Go deeper: ask what you are avoiding
Then came the most interesting part. I asked AI the question I was avoiding. I told it to be my devil’s advocate. To stress-test the diagnosis and tell me what I didn’t want to hear. Explicitly.
It did.
It asked: what if the mess is useful to someone? Manual paperwork, unclear responsibilities, scattered information — these protect people. If no one owns the process, no one can be blamed. If the information is fragmented, performance can’t be measured.
It got me thinking. Then came the question that reframed everything:
Who would lose power if this process became efficient and transparent?
That is not a technology question. It is a political one. And it was the one the original plan never asked. A friend once told me there is Politics with a capital P — the kind you see in the news — and politics with a lowercase p — the power struggles in every office. This was the lowercase kind.
This is the same lesson I keep relearning. The system is not broken. It is producing exactly what its incentives reward.
Three perspectives worth borrowing
The devil’s advocate was so useful I tried two more roles.

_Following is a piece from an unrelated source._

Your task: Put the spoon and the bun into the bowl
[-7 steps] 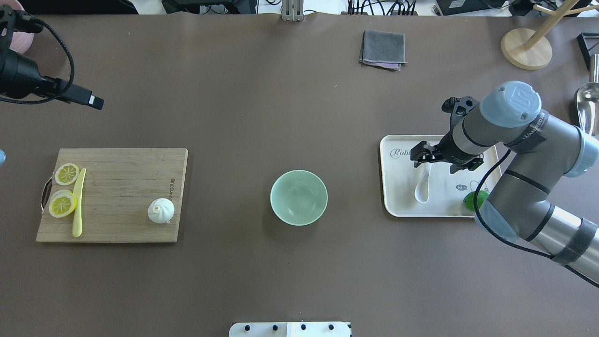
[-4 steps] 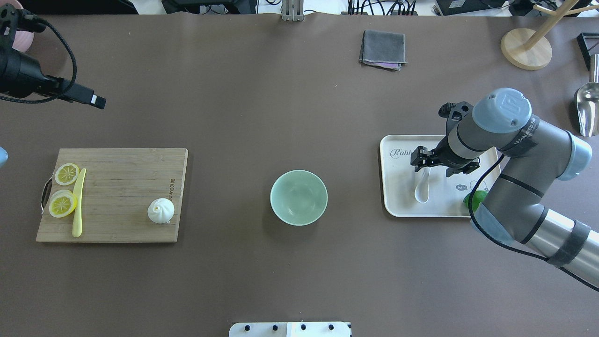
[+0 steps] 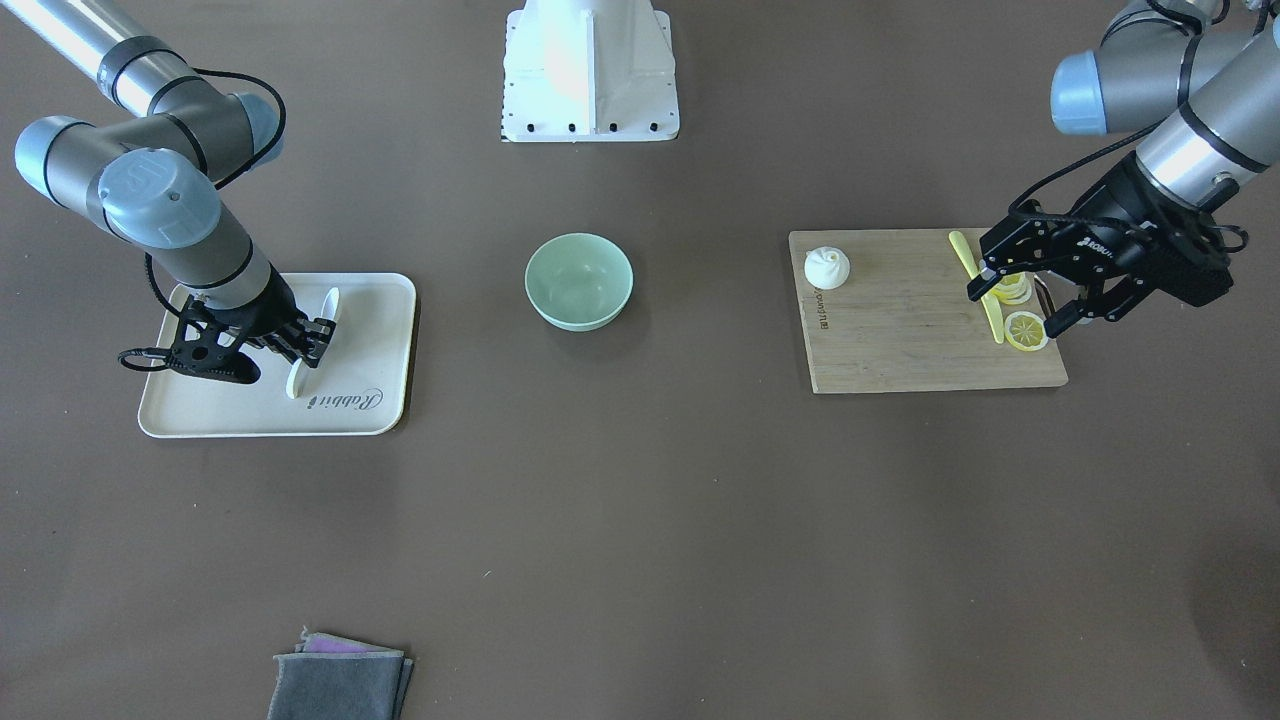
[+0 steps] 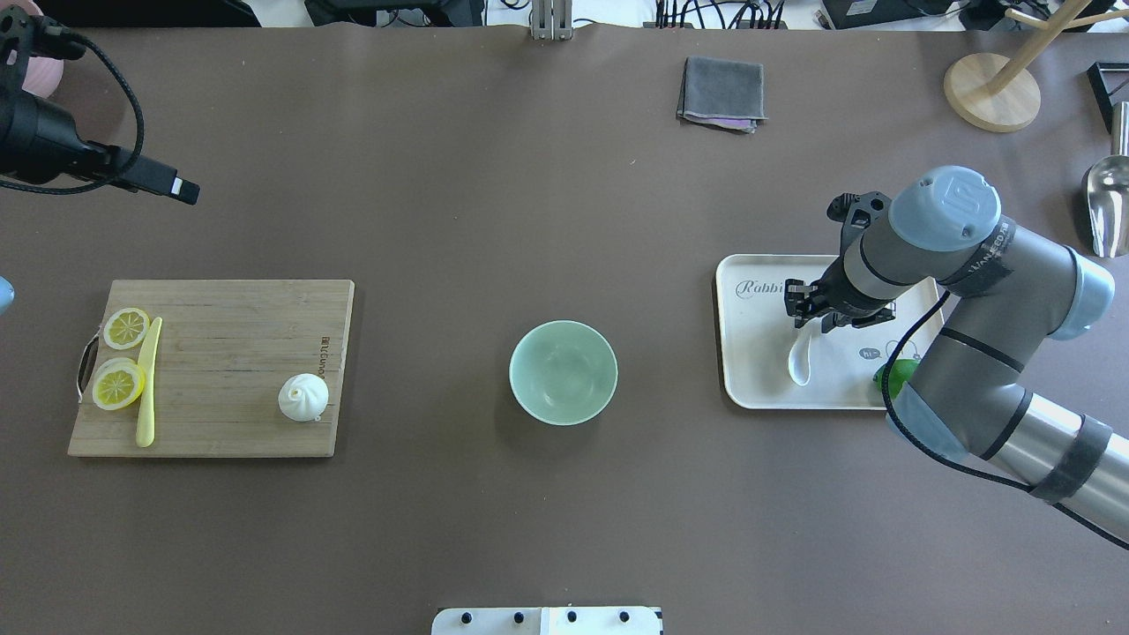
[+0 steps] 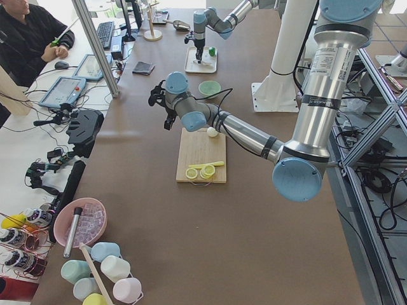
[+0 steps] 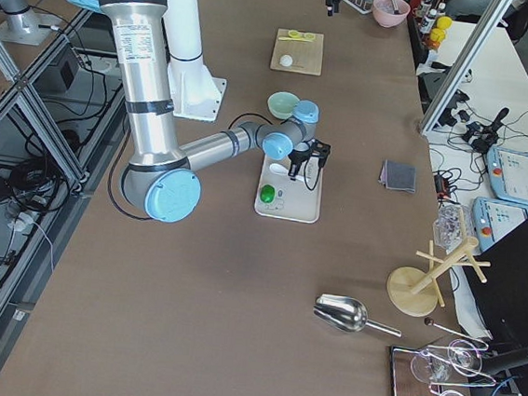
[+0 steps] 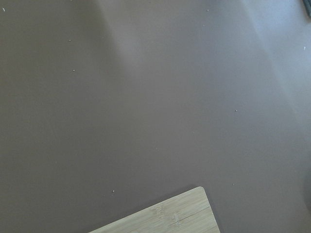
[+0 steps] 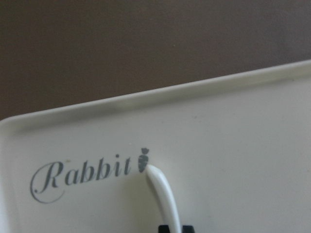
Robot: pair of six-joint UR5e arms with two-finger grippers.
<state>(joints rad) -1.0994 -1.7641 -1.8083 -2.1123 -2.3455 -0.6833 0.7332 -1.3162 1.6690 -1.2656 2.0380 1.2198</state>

AI, it turns out, likes being in character.
- The decision-maker. When I asked the AI to answer as a busy minister, it was blunt: this would not get my attention unless it threatened budget, results, or reputation. Useful to know before you walk in asking for support.
- The beneficiary. The person on the receiving end — the one living with the inefficiency you have learned to ignore. It named something I had stopped seeing — every extra step and signature is time the person on the other side of the counter spends waiting. The cost I had been treating as an internal headache was landing on them.
- The devil’s advocate. The one that changed my diagnosis. Don’t skip it.
What AI can’t do
You know I like to experiment with AI. I am also very clear on what it can’t do.
I used AI to think. To ask me hard questions and force me to see the problem from a different angle. But it can’t fix the politics. It doesn’t understand the context. It hasn’t been in the trenches. That is all on you.
AI can help you see the path. Walking it is the hard part. Changing the incentives, redistributing who is accountable, getting someone with power to care — that is still yours. AI sharpens your thinking. It does not do the work. Same principles. New tools.
So before you install the system, redesign the process, or write the plan, do this. Ask why. Five times. Then ask who benefits from things staying exactly as they are. That is where the real work begins.
Get a head start
To make it easier, I built a simple tool with the exact prompts I used. Run them in order, in the same conversation, on a problem of your own: the 5 Whys, then two short role plays — a busy decision-maker and the person on the receiving end — then the devil’s advocate to stress-test it all, and a final step that pulls it together.
Diagnose Before You Fix
Most implementation problems look like one thing and are actually another. These five prompts help you find the root cause — and stress-test it from three perspectives — before you decide what to do.
What did you think the problem was before you started? What is it now?
The gap between those two answers is where your diagnosis lives. That is where to intervene — not in the visible friction, but in the conditions that make that friction rational.
FAQ
Can AI really diagnose a policy problem?
Not on its own. It is a thinking partner, not an oracle. It helps you ask better questions and see perspectives you would miss alone — but the judgment stays with you.
What is the 5 Whys?
A simple method for getting past symptoms to root causes: you ask “why” about a problem, then ask “why” about each answer, roughly five times, until you reach the condition that actually drives the result. More on that here.
Why do digitization projects fail?
Often because they automate a broken process instead of redesigning it first. The technology speeds up whatever already exists — including the inefficiency.
Is it safe to use AI for this?
I wouldn’t run confidential or government-sensitive information through public AI tools. For general policy problems, or anonymized ones, it’s a strong thinking partner. The goal isn’t to have it solve the problem for you. It’s to use it to see the problem differently.